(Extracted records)
********************
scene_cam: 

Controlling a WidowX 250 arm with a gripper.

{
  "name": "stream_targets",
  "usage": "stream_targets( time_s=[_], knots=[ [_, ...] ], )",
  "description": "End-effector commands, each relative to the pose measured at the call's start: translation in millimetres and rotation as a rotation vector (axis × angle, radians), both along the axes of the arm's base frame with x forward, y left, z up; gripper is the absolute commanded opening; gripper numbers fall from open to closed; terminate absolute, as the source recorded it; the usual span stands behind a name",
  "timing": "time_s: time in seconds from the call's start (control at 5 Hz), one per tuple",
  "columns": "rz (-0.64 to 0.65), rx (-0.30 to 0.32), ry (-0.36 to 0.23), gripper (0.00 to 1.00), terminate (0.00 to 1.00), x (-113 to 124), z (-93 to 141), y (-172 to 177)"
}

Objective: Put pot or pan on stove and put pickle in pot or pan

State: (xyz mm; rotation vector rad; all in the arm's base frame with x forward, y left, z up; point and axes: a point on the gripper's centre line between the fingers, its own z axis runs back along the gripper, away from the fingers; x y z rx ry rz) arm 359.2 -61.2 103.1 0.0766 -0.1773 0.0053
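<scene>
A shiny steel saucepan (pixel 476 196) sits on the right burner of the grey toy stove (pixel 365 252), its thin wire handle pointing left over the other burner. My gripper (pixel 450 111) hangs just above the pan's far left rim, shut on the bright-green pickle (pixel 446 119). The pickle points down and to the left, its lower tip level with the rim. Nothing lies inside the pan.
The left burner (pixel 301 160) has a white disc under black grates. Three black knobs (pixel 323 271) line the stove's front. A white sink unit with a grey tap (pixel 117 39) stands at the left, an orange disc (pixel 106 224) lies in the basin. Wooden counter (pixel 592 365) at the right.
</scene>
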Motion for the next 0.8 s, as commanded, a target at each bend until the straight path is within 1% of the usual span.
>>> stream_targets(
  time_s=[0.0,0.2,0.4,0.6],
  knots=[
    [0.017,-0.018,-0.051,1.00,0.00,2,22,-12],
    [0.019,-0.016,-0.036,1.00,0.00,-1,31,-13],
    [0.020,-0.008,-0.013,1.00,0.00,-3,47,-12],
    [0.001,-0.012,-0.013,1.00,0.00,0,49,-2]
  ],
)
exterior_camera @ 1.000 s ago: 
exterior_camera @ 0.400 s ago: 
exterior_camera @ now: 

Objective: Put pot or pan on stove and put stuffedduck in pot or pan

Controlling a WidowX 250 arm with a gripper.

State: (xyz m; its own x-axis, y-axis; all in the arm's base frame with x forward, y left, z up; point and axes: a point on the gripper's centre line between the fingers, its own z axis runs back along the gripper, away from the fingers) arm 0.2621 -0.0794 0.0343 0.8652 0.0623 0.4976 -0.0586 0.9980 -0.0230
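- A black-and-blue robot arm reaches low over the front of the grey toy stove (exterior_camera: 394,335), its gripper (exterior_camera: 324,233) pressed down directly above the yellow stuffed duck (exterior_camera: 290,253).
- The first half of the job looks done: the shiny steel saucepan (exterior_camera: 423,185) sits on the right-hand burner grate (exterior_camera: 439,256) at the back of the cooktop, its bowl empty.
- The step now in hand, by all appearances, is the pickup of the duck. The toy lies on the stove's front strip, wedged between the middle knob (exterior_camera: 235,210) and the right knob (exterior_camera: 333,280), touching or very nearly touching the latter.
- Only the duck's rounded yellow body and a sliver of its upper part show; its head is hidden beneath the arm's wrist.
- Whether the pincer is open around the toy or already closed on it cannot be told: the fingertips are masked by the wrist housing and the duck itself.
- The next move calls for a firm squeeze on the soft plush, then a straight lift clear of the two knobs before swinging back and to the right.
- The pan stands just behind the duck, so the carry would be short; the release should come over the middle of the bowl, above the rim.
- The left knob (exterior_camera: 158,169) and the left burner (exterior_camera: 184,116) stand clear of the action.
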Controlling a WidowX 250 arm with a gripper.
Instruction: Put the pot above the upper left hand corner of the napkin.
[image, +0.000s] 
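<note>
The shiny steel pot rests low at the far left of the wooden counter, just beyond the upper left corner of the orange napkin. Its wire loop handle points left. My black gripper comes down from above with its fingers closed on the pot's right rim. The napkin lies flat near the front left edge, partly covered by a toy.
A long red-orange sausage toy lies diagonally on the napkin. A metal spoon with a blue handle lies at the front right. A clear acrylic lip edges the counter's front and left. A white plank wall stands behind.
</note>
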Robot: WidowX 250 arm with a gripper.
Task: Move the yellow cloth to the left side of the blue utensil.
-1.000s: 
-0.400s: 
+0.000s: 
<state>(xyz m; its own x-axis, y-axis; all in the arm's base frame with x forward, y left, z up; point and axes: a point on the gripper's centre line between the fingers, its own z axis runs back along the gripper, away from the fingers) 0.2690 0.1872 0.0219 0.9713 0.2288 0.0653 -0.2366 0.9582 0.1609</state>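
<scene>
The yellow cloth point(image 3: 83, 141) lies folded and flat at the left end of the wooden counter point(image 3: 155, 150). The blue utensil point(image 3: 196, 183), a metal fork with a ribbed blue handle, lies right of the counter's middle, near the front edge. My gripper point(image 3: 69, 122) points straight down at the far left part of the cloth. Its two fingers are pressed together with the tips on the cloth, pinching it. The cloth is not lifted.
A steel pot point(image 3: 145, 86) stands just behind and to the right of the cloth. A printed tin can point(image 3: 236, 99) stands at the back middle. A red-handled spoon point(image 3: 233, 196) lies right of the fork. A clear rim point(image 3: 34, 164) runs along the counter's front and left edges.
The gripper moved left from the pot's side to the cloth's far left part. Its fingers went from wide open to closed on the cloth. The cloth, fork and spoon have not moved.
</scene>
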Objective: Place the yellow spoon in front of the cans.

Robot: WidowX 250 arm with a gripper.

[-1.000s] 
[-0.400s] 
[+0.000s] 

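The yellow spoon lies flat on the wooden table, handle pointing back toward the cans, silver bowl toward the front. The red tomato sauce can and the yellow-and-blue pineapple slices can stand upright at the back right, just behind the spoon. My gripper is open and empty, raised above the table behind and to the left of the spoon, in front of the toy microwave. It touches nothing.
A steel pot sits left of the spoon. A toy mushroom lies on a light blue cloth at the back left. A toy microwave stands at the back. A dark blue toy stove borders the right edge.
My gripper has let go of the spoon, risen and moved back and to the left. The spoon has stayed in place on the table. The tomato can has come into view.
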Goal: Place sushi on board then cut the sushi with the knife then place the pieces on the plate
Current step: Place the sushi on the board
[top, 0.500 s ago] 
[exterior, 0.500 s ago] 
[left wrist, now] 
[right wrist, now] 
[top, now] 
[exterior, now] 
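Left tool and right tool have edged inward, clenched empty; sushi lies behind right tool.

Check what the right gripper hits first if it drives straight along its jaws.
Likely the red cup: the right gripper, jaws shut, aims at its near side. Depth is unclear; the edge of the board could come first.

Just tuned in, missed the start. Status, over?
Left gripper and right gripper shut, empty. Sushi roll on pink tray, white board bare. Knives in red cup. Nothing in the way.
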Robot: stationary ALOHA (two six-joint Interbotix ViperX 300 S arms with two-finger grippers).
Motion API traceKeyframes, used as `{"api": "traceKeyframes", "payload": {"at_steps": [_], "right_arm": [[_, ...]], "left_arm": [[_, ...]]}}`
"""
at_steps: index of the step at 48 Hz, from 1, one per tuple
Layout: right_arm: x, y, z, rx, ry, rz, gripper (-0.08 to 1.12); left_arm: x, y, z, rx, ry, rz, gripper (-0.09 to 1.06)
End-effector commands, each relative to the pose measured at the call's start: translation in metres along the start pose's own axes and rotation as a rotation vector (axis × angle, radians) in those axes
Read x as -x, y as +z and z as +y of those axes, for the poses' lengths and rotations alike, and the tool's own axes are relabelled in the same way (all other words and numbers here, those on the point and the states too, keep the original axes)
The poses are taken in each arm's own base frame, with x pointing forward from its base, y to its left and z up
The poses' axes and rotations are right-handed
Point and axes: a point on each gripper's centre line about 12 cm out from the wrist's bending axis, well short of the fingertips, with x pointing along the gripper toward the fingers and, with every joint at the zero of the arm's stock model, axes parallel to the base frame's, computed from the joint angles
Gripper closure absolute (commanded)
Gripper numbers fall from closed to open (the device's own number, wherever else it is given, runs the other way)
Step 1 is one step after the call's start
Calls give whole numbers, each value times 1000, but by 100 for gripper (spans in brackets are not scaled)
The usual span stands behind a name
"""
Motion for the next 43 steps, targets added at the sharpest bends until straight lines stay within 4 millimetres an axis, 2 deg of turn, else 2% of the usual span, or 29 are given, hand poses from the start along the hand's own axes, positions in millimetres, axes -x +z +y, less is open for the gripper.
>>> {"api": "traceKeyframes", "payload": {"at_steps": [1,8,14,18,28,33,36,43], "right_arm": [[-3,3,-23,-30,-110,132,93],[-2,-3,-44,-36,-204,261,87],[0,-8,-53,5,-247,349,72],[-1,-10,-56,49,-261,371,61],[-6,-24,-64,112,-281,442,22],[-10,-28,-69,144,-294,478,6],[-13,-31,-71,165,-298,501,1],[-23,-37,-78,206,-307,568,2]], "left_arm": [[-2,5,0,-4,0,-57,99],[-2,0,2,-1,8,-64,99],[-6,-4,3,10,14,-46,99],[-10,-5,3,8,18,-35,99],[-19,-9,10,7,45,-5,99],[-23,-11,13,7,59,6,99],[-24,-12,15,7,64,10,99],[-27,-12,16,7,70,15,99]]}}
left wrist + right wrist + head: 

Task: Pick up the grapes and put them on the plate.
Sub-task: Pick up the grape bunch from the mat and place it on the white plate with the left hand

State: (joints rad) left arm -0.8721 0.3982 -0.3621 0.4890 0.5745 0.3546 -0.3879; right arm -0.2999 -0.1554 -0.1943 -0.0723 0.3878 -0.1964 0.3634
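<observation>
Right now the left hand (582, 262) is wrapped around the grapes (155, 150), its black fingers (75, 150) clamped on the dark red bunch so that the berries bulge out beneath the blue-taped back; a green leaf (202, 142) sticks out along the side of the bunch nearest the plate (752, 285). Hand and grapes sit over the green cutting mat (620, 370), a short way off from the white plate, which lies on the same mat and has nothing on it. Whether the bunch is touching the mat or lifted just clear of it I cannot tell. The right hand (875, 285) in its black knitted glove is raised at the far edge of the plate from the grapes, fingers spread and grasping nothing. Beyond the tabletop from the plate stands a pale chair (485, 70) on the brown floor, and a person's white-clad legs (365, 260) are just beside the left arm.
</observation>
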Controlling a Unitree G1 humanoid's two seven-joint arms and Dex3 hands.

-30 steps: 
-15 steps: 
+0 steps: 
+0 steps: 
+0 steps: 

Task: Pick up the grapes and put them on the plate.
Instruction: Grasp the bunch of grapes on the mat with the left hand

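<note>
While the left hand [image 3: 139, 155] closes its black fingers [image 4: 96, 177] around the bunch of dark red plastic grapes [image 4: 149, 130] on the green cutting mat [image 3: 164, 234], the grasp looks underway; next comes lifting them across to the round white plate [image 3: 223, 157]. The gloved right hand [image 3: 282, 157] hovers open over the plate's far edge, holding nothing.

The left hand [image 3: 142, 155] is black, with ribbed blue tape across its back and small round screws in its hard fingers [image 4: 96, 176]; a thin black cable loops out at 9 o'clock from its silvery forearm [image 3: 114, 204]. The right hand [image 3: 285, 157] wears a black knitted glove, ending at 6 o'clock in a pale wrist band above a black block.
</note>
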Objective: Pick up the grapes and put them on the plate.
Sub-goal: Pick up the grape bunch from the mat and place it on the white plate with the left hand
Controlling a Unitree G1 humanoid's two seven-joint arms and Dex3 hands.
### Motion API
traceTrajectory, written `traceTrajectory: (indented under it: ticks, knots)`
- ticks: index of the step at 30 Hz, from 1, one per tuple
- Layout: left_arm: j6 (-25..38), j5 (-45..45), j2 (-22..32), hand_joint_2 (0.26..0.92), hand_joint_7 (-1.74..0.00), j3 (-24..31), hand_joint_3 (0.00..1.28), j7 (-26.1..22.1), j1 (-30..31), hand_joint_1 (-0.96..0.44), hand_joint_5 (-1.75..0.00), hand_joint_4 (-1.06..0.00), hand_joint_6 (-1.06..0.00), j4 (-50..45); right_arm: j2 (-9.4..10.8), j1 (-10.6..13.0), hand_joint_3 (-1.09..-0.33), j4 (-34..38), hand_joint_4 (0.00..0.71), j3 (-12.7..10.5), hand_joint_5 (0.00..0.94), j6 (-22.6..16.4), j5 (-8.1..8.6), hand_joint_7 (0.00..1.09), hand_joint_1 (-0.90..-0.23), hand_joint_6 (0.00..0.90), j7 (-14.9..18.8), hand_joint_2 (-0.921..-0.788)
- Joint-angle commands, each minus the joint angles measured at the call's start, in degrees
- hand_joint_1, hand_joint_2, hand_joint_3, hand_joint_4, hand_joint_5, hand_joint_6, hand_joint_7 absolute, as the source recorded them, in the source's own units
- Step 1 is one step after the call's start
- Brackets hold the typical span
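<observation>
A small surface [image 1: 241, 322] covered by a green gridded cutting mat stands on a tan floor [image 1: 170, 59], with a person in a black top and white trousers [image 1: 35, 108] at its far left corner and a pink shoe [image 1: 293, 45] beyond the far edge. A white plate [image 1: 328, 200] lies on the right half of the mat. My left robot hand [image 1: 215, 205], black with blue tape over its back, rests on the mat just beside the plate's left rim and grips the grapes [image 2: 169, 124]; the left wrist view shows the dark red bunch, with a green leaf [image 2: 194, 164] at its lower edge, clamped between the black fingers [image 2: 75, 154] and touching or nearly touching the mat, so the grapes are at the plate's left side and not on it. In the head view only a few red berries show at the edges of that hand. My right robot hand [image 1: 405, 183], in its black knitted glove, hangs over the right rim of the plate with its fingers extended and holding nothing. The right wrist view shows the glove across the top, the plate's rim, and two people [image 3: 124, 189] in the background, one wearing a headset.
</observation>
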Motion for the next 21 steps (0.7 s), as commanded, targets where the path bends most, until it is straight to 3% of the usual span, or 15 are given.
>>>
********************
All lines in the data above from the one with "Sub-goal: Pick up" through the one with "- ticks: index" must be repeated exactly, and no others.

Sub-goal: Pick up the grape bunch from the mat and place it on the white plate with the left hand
Controlling a Unitree G1 humanoid's two seven-joint arms and Dex3 hands.
### Motion API
traceTrajectory, written `traceTrajectory: (indented under it: ticks, knots)`
- ticks: index of the step at 30 Hz, from 1, one per tuple

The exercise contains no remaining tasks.